Finalement quelles les avantages actuelles de l’Europe pour nous simple citoyens ?
a écrit le 13/05/2019 à 17:15 :
Titre particulièrement courageux mais révélateur d'un état des lieux que l'on commence enfin à entendre et voir un peu partout plutôt que l'européisme béat dont on ne peut que subir les dégâts actuels.

Pire on dirait même qu'il n'y a que les LREM pour croire encore en ce concept, même si les autres partis sont tout aussi crédules hein mais moins médiatisés tout simplement, alors que l'on voit bien à l'image de l’Allemagne que tout le monde a acté sa destruction mais que chacun veut partir en en emportant le plus possible avec lui comme tout régime en déclin en sommes.

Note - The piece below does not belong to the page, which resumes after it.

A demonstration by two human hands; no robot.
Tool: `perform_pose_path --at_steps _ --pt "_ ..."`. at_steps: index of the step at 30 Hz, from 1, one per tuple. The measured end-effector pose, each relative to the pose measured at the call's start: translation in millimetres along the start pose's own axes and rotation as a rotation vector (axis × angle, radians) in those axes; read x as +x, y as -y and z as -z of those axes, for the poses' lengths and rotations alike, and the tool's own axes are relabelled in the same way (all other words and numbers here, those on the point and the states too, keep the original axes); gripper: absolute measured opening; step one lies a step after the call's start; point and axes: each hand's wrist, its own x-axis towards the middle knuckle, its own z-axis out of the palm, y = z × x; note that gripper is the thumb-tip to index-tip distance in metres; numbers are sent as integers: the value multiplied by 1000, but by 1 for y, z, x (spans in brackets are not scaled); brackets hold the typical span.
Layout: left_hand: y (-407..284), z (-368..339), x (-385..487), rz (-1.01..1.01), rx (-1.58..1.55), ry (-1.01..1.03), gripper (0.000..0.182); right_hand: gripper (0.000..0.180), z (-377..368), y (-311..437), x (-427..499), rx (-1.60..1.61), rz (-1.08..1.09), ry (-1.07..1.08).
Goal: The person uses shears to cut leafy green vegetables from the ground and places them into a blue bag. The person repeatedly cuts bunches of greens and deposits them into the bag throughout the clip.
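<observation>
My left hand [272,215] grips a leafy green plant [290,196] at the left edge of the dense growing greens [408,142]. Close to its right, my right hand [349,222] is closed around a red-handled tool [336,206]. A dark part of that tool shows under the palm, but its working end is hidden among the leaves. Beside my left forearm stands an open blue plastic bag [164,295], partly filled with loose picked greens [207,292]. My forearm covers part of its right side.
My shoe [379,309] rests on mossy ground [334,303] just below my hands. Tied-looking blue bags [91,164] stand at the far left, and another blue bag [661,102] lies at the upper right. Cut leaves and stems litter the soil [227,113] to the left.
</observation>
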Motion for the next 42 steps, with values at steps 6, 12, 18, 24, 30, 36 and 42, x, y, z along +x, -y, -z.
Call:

Une ex-du GUD pour faire campagne contre le front national sur le thème de l'intolérance M. Santi mais comment est-ce possible ? Comment cela n'a t'il pu interpeler aucun des protagonistes bon sang !

Et du coup elle n'arrête pas de faire le coup classique du vote du bien contre le mal afin de ne pas voter pour l'intolérance... Encore si c'était du cynisme mais même pas ! -_-

Dégout, mépris, tristesse, colère, haine même parfois quand même, on ne sait plus quoi en penser parce que nous en sommes complètement prisonniers et tant que cela durera comme ça ça ne fera que s'empirer.

Rappelons quand même que le GUD avait en plus des idées d'extrême droite classiques l'anti-sémitisme affiché comme spécialité hein... -_-

Espérons que les anglais arrivent à la faire éclater cette UERSS, que nous trouvions enfin la paix.
Réponse de le 13/05/2019 à 18:24 :
La paix, c'est sûr ? Dans le passé on a été en guerre avec des voisins assez régulièrement, pas de raison que ça ne revienne pas une fois les pays redevenus tous isolés avec leurs frontières closes. En quoi après ne serait pas comme avant ? Les gens sont devenus plus "raisonnables" ?? Ah bon. :-)
Vous parlez de paix commerciale (inflation, etc) ?
Réponse de le 14/05/2019 à 16:22 :
"pas de raison que ça ne revienne pas une fois les pays redevenus tous isolés avec leurs frontières closes"

L'évolution de la mentalité populaire, internet qui fait parler de plus en plus souvent les gens entre eux "par delà les nations", la suprématie américaine qui n'aime pas la guerre, les intérêts commerciaux, la course aux armements qui a déjà installé un rang stable mondial des puissances militaires et-c...

"Les gens sont devenus plus "raisonnables" ?? Ah bon."

Les gens ne décident de rien, les banques oui mais les intérêts financiers sont devenus maintenant bien trop imbriqués les uns dans les autres pour qu'une guerre au final ne risque pas de tout casser or je vois mal une puissance financière actuellement décider d'un conflit de masse, ou d'une alliance, les plus détraquées sont bien trop faibles et les plus fortes sont bien trop éclairées.